9.      Tarian Ma’randing : tarian untuk menjemput dan mengatur pahlawan perang yang akan pergi  medan perang atau dari media pertempuran. Para penari memakai perisai dan tanduk kuningan di kepala. Sekarang ini digunakan untuk upacara pemakaman orang bangsawan untuk menyambut rombongan tamu
10.  Tarian Ma’parando : Tarian yang dilakukan di acara kedukaan. Jika ada seseorang meninggal dunia dan mempunyai cucu dua lapis maka sewaktu penguburannya, semua cucu perempuan dinaikkan diatas bahu laki-laki dibawa keliling rumah tempat upacara pemakaman diadakan. Para gadis remaja berpakaian adat lengkap dan diterangi obor pada malam hari.
11.  Tarian Ma’badong : Tarian yang dilakukan di acara kedukaan dimana para penari membuat lingkaran dengan pakaian hitam atau bebas.
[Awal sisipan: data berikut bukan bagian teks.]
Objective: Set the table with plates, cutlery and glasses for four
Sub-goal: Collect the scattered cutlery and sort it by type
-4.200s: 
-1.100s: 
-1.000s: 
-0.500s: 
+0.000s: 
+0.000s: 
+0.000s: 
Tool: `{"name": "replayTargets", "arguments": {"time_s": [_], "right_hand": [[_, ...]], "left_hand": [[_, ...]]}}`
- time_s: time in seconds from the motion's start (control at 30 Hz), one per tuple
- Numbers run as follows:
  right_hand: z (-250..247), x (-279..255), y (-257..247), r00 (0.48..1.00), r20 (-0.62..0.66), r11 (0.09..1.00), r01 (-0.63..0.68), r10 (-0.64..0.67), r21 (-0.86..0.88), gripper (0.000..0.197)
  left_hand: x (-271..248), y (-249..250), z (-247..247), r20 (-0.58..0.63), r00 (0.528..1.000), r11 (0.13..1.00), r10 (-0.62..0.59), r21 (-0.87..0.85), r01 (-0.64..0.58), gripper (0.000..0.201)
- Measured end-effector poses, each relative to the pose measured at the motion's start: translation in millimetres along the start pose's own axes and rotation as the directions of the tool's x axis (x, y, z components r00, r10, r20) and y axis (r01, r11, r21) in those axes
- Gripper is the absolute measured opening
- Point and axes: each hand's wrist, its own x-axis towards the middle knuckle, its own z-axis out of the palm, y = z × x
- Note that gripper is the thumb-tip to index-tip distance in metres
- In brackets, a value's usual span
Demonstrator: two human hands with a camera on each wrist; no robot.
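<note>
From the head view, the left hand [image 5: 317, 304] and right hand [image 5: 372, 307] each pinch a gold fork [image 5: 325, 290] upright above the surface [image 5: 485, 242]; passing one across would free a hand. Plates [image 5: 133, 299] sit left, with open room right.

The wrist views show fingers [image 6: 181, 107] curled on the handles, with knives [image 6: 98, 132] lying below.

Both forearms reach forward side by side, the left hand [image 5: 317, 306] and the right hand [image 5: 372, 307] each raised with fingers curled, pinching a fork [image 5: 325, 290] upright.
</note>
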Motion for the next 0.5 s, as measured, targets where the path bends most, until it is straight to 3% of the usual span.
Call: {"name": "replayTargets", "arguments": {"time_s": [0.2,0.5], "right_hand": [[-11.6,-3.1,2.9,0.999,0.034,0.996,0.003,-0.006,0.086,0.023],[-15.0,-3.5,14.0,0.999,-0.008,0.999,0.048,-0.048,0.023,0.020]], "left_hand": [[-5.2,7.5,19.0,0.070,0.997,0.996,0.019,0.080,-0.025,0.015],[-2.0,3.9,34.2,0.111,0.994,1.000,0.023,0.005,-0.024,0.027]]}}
Tarian ini biasanya berlangsung semalam suntuk dan bisa dilakukan oleh para pria dan wanita.  Para penari menggunakan berbagai jenis langkah dan lagu silih berganti. Biasanya tarian ini dibawakan untuk acara pemakaman yang berlangsung tiga malam ke atas.
12.  Tarian Ma’dondi : Tarian pada upacara pemakaman dan kata-kata yang digunakan pada tarian Ma’dondi sama dengan Ma’badong  tapi beda iramanya.
13.  Tarian Pa’papangan : Tarian penjemputan tamu yang dilakukan oleh gadis berpakaian lengkap dan diiringi suling dan lagu duka (Pa’marakka)
14.  Tarian Memanna : Tarian yang dibawakan di acara pemakaman orang yang mati karena dibunuh. Para penari berasal dari laki-laki, berpakaian compang-camping dari tikar robek, ikat kepala dari rumput, senjata dari bambu, perisal dari pelepah pinang atau kulit batang pisang.
Seni Musik
Selain tari-tarian yang banyak dan  unik, di Suku Toraja juga mempunya banyak alat musik tradisional yang tak kalah dari daerah lain, seperti:
1.      Passuling :Seruling tradisional Toraja, yang juga dikenal dengan nama “Suling Lembang”. Seruling dimainkan oleh kelompok laki-laki untuk mengiringi lantunan lagu “Pa’Marakka” atau lagu duka yang dinyanyikan oleh para wanita dalam menyambut tamu, yang hadir untuk menyampaikan rasa duka mereka kepada keluarga yang sedang berduka.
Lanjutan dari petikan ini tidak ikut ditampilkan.